A cela s’ajoute le manque de consensus dans la communauté scientifique…
C’est exact. Et là, le débat est en grande partie lié au fait que, pour beaucoup de ces substances, on ne possède pas de données épidémiologiques concluantes chez l’homme, permettant de faire un classement rapide. On travaille donc par extrapolation à partir de données chez l’animal et issues de tests in vitro souvent peu prédictifs des risques pour l’homme. Selon les comités d’experts, les approches diffèrent pour des substances présentes dans tous les domaines de la vie courante. D’où la grande difficulté de trouver un consensus scientifique. Ceci étant, beaucoup de perturbateurs endocriniens sont déjà réglementés sur la base de propriétés toxiques (mutagènes, cancérigènes ou reprotoxiques) pour lesquelles il existe plus de consensus.
Ces risques sont-ils trop médiatisés ?
Il y a certainement une pression médiatique et la Suède est un pays particulièrement sensible et habitué à secouer la Commission. Il y a une sorte d’instrumentalisation ; la médiatisation n’est en effet pas toujours proportionnelle au risque. Le parabène en est un bon exemple. Il existe des centaines de substances qui ont des propriétés de ce type en termes de danger mais beaucoup à des niveaux d’exposition tels qu’ils ne comportent aucun risque pour l’homme. Il faut éviter de retomber dans le travers du parabène où l’on a pratiquement banni ce produit alors qu’il existe d’autres conservateurs bien plus dangereux et plus allergisants. Il ne sert à rien d’amplifier certains risques et d’arriver avec un substitut plus nocif. Imaginez que l’on mette demain, sur toute une série de produits, la mention "perturbateur endocrinien", alors que le risque n’est peut-être pas avéré. Si la Commission avance prudemment, c’est que les répercussions au niveau de la population et de l’économie sont très importantes.
Est-ce la nature du perturbateur, la dose ou la durée d’exposition qui importe ?
Pour les perturbateurs endocriniens, c’est avant tout le moment d’exposition qui est important ; lorsque les organes se développent c’est-à-dire pendant la grossesse et la petite enfance. Perturber la messagerie cellulaire à ce moment-là est évidemment dangereux.

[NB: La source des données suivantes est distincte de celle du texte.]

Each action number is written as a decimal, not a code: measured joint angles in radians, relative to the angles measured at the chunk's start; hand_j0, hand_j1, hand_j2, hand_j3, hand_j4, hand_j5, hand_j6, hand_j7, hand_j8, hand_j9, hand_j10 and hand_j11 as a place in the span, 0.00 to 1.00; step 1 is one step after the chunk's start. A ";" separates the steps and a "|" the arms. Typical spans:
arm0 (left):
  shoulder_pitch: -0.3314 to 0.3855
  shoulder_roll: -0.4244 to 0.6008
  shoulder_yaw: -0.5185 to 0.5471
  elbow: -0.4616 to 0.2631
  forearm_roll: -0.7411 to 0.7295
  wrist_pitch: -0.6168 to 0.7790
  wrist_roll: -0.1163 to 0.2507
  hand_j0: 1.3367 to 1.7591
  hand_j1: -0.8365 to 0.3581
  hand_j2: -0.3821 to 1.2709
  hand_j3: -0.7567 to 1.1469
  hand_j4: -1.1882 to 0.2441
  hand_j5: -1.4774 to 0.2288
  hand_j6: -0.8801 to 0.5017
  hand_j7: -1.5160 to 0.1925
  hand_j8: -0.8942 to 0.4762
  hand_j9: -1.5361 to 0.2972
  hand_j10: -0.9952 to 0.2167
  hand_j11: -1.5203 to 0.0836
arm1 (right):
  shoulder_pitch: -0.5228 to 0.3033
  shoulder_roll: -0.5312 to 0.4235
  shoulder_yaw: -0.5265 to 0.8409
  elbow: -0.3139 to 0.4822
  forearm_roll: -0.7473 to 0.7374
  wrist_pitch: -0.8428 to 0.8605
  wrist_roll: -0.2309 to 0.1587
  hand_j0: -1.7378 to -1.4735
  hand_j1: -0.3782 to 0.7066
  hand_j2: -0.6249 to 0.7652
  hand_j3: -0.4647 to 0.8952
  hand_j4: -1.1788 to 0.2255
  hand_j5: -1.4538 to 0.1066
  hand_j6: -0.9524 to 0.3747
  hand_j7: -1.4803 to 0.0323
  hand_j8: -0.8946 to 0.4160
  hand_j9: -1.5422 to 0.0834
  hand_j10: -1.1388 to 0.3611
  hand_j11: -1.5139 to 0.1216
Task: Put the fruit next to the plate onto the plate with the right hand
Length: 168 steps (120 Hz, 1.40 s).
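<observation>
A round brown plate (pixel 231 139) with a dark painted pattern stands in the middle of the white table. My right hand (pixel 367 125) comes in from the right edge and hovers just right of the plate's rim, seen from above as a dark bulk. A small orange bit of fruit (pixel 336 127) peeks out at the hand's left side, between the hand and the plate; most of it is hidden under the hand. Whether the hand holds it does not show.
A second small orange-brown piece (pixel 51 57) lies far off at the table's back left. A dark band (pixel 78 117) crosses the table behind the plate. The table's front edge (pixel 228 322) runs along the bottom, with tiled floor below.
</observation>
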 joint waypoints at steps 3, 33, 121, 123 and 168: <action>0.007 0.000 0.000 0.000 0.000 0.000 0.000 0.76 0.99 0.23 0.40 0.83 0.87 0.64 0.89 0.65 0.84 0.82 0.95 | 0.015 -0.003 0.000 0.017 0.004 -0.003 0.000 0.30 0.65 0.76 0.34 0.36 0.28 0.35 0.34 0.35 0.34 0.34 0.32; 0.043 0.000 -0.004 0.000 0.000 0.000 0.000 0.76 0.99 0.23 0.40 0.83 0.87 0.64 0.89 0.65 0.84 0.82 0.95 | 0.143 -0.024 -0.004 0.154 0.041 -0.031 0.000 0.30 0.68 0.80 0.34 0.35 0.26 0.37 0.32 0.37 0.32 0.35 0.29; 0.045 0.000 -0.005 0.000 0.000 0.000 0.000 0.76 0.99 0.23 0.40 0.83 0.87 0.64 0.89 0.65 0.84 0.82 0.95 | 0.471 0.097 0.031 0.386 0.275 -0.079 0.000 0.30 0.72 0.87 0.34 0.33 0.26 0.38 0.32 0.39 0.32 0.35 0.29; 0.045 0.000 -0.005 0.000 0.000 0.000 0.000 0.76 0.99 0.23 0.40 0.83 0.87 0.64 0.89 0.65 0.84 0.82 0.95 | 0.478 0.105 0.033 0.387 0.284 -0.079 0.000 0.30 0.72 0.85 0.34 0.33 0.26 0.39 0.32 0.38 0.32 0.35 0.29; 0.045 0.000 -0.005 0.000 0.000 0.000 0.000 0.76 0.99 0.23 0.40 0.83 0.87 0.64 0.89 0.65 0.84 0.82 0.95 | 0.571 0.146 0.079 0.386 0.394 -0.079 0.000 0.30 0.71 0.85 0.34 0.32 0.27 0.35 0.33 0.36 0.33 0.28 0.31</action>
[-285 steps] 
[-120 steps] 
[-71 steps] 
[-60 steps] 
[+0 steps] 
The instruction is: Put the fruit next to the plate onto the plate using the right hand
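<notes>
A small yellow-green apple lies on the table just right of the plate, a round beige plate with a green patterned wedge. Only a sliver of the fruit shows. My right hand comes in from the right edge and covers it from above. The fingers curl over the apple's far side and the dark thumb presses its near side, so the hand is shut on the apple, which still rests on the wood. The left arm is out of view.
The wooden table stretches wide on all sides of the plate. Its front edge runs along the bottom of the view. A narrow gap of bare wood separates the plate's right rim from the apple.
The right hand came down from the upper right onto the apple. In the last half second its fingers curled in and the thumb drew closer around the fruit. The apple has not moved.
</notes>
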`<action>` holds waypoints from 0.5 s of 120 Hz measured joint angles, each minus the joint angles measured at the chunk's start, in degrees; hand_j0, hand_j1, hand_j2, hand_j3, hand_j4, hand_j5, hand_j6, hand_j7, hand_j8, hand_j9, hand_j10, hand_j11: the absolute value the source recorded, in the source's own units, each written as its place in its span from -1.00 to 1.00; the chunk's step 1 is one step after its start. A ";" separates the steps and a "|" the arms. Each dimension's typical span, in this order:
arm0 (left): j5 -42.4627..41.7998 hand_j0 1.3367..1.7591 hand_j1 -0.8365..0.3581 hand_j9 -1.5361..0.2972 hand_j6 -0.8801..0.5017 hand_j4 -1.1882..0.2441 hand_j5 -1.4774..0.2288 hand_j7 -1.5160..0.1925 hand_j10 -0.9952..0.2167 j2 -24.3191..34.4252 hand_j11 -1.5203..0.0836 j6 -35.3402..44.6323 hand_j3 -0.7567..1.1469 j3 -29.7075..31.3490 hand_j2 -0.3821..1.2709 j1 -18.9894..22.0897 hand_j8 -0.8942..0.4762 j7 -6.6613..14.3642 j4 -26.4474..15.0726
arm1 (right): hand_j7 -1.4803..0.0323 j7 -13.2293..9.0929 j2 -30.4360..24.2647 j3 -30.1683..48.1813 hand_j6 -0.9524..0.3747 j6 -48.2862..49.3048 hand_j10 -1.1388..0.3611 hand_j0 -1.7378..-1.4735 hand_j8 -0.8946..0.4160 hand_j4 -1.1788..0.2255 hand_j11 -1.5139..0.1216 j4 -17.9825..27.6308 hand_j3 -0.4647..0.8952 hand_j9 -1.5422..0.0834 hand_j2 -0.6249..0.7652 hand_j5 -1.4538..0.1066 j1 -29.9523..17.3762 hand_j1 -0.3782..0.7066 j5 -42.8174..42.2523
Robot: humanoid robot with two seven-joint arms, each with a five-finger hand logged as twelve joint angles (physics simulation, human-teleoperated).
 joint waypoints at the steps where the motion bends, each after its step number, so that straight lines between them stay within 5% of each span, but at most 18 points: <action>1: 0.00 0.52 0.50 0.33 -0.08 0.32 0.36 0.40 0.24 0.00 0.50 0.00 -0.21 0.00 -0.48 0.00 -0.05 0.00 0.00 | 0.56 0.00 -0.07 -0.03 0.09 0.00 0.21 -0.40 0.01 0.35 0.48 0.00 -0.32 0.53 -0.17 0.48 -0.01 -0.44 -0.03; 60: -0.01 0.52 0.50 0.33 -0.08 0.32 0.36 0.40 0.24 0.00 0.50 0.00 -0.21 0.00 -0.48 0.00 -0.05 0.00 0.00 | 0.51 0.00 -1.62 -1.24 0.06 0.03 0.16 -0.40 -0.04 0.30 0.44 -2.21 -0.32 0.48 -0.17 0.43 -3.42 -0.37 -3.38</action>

Peut-on parler d’une bombe à retardement ?
Honnêtement, non, car cela fait maintenant quelques années que l’on étudie ces substances. Les concentrations étaient autrefois bien plus élevées qu’elles le sont maintenant. Les contrôles sont beaucoup plus stricts et les législations ont bien progressé. Il y a, à mon avis, d’autres bombes à retardement, comme le réchauffement global, la pollution par les particules fines… L’impact des perturbateurs me semble beaucoup moins critique.